WHAT IS BEING ASKED — Among these records, which lines include "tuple"? Copy them out.
(GIVEN RECORDS begins)
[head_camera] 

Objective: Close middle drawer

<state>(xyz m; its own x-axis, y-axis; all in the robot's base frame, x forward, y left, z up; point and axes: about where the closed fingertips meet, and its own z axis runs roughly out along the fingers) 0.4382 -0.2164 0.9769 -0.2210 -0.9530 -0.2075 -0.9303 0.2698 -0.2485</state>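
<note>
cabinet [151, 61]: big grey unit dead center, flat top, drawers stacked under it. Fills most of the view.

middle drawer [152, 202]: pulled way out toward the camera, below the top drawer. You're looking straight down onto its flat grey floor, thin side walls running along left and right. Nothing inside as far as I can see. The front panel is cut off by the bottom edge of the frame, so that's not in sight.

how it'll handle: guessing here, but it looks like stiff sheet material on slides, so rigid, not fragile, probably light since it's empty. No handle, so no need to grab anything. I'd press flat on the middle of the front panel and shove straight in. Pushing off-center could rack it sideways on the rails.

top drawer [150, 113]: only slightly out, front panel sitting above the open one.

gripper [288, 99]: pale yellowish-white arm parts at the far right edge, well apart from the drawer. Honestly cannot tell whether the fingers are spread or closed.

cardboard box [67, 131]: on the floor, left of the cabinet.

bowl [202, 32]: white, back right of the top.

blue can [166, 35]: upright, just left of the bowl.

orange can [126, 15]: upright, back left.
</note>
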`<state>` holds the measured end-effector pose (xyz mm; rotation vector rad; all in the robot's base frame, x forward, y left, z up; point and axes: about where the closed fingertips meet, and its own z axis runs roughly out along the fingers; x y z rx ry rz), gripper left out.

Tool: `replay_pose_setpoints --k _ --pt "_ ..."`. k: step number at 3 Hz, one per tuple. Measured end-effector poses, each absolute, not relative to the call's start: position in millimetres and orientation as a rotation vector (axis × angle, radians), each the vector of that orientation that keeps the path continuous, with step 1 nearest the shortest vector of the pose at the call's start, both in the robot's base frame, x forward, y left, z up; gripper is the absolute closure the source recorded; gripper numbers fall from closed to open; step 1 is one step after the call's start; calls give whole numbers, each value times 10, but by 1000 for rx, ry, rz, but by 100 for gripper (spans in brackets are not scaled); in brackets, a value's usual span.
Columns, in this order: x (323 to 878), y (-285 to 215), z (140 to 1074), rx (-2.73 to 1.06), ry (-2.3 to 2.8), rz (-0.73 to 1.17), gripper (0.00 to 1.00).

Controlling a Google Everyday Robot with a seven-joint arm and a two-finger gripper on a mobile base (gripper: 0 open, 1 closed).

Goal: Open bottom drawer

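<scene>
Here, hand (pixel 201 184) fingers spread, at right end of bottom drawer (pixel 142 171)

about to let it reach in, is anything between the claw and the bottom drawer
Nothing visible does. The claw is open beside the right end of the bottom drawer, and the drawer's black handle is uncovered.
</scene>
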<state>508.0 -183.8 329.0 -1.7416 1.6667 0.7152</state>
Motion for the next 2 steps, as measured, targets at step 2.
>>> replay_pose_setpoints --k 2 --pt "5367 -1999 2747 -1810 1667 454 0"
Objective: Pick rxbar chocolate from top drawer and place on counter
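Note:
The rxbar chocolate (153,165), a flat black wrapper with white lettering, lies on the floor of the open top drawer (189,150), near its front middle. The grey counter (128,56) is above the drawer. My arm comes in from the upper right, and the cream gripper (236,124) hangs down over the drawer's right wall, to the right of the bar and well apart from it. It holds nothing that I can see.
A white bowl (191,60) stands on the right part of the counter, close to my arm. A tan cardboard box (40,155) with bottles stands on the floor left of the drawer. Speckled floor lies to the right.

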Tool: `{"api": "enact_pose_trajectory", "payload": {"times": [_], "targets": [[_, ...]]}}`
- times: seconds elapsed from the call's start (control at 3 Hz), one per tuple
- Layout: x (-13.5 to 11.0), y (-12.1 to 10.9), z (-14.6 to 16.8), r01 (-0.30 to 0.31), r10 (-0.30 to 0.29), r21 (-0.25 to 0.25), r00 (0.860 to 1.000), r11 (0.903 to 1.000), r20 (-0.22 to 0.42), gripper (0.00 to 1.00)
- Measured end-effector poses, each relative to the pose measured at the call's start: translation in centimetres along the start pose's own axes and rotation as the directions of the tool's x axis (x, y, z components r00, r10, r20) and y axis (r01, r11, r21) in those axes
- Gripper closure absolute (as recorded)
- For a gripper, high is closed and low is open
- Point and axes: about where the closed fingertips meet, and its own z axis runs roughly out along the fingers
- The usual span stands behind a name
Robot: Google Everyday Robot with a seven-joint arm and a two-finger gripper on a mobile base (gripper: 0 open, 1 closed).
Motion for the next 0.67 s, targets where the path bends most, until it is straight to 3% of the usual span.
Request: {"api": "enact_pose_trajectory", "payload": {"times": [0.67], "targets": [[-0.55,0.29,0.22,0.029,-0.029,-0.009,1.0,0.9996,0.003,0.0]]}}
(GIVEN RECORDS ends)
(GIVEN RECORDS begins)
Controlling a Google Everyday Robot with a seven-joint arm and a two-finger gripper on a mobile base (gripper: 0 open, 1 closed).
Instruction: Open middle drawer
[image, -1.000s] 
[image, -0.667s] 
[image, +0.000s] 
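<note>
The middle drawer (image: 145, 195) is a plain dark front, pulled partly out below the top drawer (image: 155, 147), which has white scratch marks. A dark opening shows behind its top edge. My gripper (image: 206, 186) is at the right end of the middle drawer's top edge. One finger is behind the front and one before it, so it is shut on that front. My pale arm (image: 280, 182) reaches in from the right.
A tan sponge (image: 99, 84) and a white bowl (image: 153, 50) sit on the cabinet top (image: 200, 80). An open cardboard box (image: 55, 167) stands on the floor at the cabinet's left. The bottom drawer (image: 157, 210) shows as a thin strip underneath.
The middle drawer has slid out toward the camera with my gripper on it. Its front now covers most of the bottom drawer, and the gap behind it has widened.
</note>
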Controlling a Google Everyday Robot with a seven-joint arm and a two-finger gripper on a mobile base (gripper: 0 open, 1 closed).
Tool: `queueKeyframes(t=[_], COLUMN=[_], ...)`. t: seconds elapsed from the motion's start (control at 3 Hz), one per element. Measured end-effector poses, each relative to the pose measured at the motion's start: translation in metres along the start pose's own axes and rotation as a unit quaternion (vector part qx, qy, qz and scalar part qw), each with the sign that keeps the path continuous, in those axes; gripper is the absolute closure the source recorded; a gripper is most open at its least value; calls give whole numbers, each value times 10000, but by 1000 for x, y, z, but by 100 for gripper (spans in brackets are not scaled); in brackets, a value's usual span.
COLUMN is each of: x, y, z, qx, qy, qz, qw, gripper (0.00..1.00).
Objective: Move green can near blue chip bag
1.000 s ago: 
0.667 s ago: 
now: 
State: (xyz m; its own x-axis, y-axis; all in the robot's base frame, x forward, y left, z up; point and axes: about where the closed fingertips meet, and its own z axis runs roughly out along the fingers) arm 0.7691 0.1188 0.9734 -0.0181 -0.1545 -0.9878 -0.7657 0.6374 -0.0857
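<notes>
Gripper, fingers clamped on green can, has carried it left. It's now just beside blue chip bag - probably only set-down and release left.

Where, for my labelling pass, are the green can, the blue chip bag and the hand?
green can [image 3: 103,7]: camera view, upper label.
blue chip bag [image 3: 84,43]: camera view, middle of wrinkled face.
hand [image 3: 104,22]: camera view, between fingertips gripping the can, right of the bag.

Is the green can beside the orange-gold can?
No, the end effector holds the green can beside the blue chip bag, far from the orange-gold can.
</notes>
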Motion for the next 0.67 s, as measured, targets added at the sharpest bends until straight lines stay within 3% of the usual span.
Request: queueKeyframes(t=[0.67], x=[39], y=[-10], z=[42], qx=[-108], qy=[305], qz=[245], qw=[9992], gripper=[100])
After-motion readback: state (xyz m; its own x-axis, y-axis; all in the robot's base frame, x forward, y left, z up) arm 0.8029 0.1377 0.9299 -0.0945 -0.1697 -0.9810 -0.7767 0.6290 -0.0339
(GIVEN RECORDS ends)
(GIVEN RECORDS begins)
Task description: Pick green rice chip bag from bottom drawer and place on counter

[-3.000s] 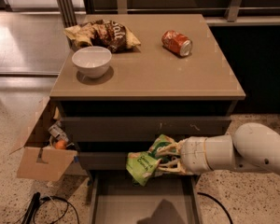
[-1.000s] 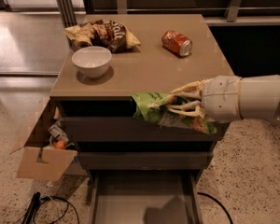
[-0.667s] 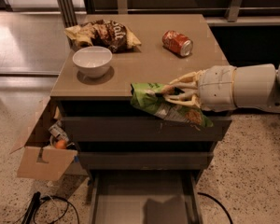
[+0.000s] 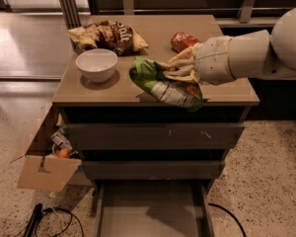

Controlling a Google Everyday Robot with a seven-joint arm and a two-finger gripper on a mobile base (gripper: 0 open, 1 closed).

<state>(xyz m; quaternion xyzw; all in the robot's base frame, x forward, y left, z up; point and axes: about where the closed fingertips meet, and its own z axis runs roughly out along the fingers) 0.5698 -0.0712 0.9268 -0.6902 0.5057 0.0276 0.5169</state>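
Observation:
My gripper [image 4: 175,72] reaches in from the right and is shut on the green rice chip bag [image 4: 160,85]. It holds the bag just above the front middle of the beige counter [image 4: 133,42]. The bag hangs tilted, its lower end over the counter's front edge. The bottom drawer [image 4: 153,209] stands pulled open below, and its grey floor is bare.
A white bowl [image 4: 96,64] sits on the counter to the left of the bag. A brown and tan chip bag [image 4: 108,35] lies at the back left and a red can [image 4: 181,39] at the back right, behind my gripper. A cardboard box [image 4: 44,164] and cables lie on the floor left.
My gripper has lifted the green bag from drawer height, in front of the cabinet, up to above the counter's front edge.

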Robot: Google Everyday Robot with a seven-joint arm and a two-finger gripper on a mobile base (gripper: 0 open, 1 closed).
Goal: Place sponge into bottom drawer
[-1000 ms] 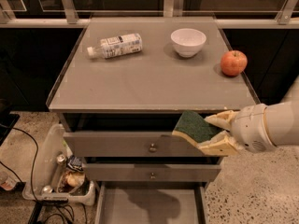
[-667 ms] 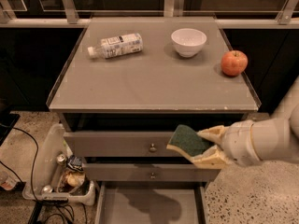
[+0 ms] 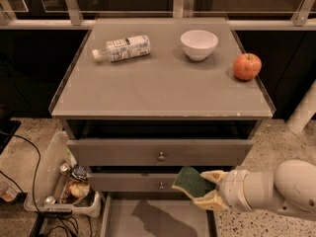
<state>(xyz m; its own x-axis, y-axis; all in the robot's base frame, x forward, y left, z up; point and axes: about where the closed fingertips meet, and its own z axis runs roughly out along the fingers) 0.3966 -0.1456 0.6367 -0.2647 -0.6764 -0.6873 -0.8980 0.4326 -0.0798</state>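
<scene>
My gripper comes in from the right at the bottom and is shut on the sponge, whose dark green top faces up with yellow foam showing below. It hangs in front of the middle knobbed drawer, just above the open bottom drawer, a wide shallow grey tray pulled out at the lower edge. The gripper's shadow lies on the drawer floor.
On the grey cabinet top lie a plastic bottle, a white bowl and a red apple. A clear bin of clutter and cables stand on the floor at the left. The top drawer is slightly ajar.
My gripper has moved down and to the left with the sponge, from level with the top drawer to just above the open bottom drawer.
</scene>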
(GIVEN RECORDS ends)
EXERCISE RESPONSE —
Tool: `replay_pose_setpoints --k _ --pt "_ ..."`. k: step number at 3 Hz, one per tuple. Measured end-effector poses, each absolute, not relative to the call's start: position in millimetres and orientation as a rotation vector (axis × angle, radians), each the vector of that orientation that keeps the path continuous, with step 1 nearest the shortest vector of the pose at the call's start, both in the robot's base frame, x forward, y left, z up; gripper is the absolute closure the source recorded; gripper numbers fall from closed to open; step 1 is one step after the call's start; calls give whole numbers, each value times 10, but by 1000 for rx, ry, rz, but by 100 for gripper (spans in brackets are not scaled); in brackets, a value's usual span.
- times: seconds elapsed from the call's start (control at 3 Hz), one per tuple

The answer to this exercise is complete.